* Exercise instructions *
The records below are to be transcribed exactly from their first line to the line that has "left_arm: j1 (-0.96", inclusive, with every picture omitted.

Dataset records:
+ + +

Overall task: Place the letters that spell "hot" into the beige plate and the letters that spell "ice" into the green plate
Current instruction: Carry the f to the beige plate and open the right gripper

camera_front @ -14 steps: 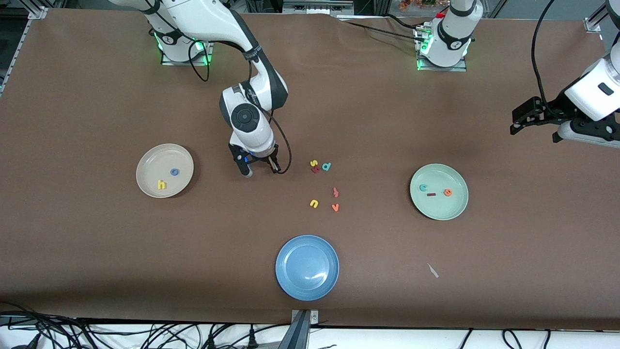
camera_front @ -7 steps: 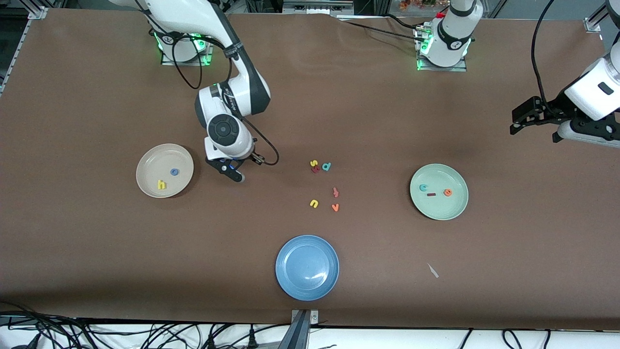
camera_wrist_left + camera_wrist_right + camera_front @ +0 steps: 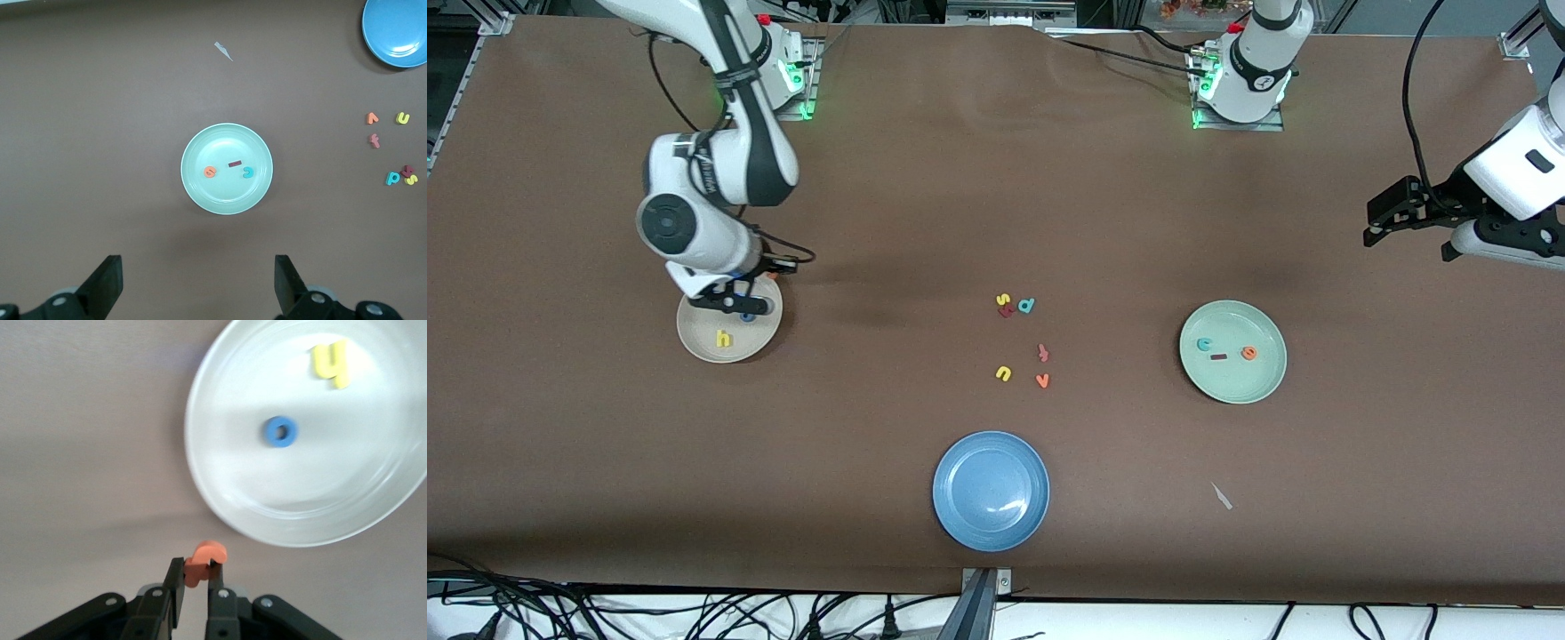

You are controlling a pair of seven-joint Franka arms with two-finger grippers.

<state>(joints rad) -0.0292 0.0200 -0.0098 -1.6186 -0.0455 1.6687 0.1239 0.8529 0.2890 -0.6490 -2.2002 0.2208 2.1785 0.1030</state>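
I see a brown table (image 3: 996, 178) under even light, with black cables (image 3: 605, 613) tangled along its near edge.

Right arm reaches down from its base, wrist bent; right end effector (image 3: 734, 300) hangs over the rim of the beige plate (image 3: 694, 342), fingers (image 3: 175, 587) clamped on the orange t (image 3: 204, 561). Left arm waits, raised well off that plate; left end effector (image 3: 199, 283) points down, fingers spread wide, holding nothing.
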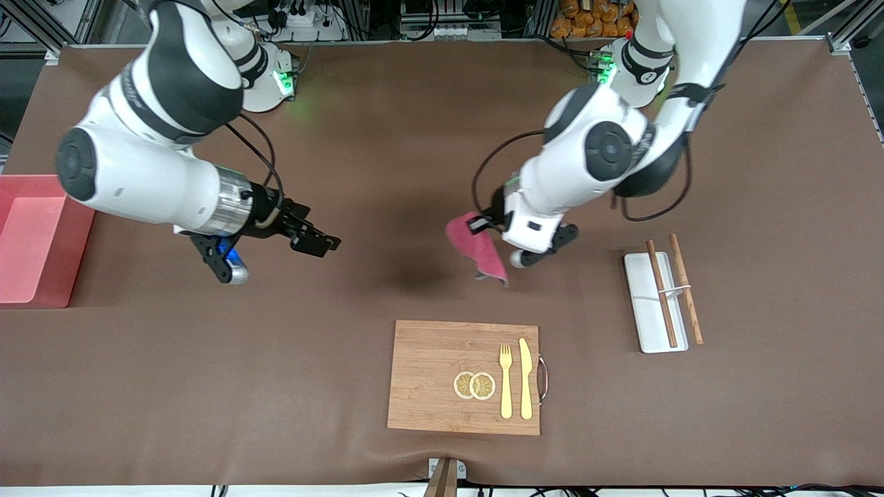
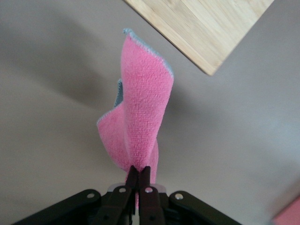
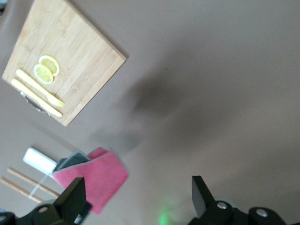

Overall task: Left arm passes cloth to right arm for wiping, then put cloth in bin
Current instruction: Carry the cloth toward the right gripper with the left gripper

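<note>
Left gripper (image 2: pixel 138 174) jaws pinching cloth (image 2: pixel 140 108) – clear in left wrist view, right gripper (image 3: pixel 136 197) jaws spread wide, bin (image 1: pixel 34 238) cut off at frame's left edge.

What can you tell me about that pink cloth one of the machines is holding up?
The cloth is small, soft and fuzzy, crimson-pink with a thin grey edge. It hangs in the air, folded and draped, pinched at one end between the shut fingers of the left gripper, and nothing else touches it. It is over bare brown table, between the arms' bases and the wooden board. The right gripper is open, apart from it, toward the bin's end.
</note>
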Available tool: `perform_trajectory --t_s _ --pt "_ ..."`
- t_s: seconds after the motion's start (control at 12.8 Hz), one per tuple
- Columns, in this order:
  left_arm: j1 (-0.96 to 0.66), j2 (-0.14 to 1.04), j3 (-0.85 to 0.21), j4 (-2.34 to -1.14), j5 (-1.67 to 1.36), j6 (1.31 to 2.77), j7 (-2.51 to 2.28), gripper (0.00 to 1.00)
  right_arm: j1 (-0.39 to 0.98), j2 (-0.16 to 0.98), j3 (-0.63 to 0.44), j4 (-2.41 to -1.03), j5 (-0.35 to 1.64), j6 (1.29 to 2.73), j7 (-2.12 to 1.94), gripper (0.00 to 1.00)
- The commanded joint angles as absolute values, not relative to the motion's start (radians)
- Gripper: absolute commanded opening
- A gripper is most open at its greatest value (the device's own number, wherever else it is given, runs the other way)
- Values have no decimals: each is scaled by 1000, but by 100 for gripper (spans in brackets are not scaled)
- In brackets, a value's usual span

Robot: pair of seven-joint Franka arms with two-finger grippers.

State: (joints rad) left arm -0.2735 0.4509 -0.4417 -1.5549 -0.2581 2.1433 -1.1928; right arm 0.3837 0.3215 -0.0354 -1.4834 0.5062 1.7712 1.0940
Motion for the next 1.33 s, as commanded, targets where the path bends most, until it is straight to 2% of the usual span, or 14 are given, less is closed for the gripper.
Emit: perform_trajectory --t_s 0.0,0.16,0.47,0.78,1.09,1.17,1.25 --pt "-339 540 -436 -1445 -276 2215 -1430 0 417 342 -41 -1521 518 1801 1215 100" --pt "-365 571 -436 -1425 -276 2287 -1553 0 439 325 -40 -1615 522 1870 1216 100" --pt "-406 615 -431 -1424 -275 2433 -1718 0 465 331 -40 -1660 523 1948 1275 100" --pt "-416 630 -431 -1424 -276 2517 -1834 0 531 344 -41 -1687 522 2055 1319 100" --pt "-419 637 -431 -1417 -276 2530 -1882 0 548 393 -41 -1683 517 2140 1318 99" --pt "-417 637 -431 -1417 -276 2530 -1882 0 548 394 -41 -1681 515 2152 1307 75" --pt "-417 640 -430 -1417 -276 2530 -1882 0 546 405 -41 -1675 508 2158 1298 56"
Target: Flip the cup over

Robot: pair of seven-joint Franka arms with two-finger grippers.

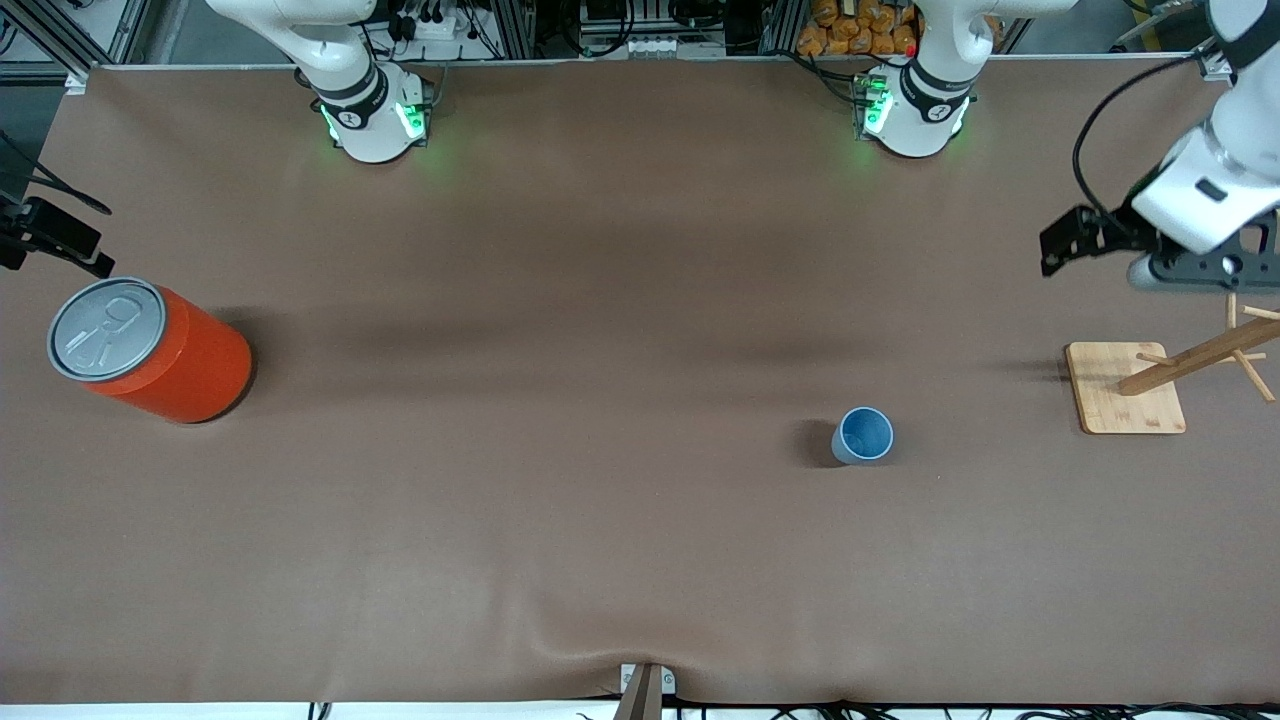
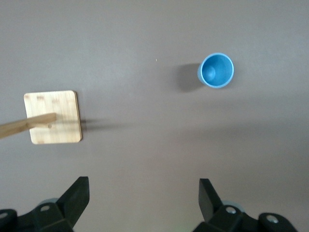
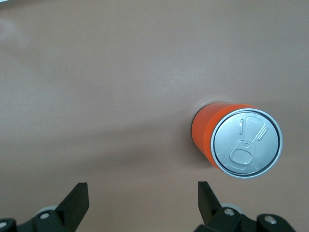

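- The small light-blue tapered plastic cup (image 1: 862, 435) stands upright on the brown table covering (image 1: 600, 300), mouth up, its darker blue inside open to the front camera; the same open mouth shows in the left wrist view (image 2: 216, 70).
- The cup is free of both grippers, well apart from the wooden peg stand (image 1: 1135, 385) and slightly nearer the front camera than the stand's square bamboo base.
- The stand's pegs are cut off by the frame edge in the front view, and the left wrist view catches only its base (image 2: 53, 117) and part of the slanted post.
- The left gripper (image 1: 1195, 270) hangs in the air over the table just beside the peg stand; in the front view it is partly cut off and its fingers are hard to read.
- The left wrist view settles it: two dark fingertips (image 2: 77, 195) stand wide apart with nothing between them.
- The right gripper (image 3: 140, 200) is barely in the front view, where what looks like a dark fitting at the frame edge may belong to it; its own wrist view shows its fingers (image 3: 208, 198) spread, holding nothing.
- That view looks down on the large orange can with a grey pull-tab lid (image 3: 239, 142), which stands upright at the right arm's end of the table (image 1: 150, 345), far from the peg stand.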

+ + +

* Result *
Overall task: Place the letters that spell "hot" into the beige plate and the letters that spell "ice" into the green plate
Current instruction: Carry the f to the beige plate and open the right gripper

camera_front @ -14 steps: 
camera_front @ -7 steps: 
camera_wrist_left + camera_wrist_right + camera_front @ +0 steps: 

You are controlling a pair of seven-joint Franka arms with two-finger grippers.

<state>(joints rad) -0.0292 0.0200 -0.0098 -1.6186 -0.0455 1.6687 0.1239 0.8529 0.2890 -0.6490 -2.2002 0.2208 2.1785 0.1030</state>
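I see a brown table (image 3: 996, 178) under even light, with black cables (image 3: 605, 613) tangled along its near edge.

Right arm reaches down from its base, wrist bent; right end effector (image 3: 734, 300) hangs over the rim of the beige plate (image 3: 694, 342), fingers (image 3: 175, 587) clamped on the orange t (image 3: 204, 561). Left arm waits, raised well off that plate; left end effector (image 3: 199, 283) points down, fingers spread wide, holding nothing.
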
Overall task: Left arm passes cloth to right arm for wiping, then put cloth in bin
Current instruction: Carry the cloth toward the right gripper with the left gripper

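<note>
Left gripper (image 2: pixel 138 174) jaws pinching cloth (image 2: pixel 140 108) – clear in left wrist view, right gripper (image 3: pixel 136 197) jaws spread wide, bin (image 1: pixel 34 238) cut off at frame's left edge.

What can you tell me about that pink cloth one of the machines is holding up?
The cloth is small, soft and fuzzy, crimson-pink with a thin grey edge. It hangs in the air, folded and draped, pinched at one end between the shut fingers of the left gripper, and nothing else touches it. It is over bare brown table, between the arms' bases and the wooden board. The right gripper is open, apart from it, toward the bin's end.
</note>
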Available tool: `perform_trajectory --t_s _ --pt "_ ..."`
- t_s: seconds after the motion's start (control at 12.8 Hz), one per tuple
- Columns, in this order:
  left_arm: j1 (-0.96 to 0.66), j2 (-0.14 to 1.04), j3 (-0.85 to 0.21), j4 (-2.34 to -1.14), j5 (-1.67 to 1.36), j6 (1.31 to 2.77), j7 (-2.51 to 2.28), gripper (0.00 to 1.00)

The response is now finished.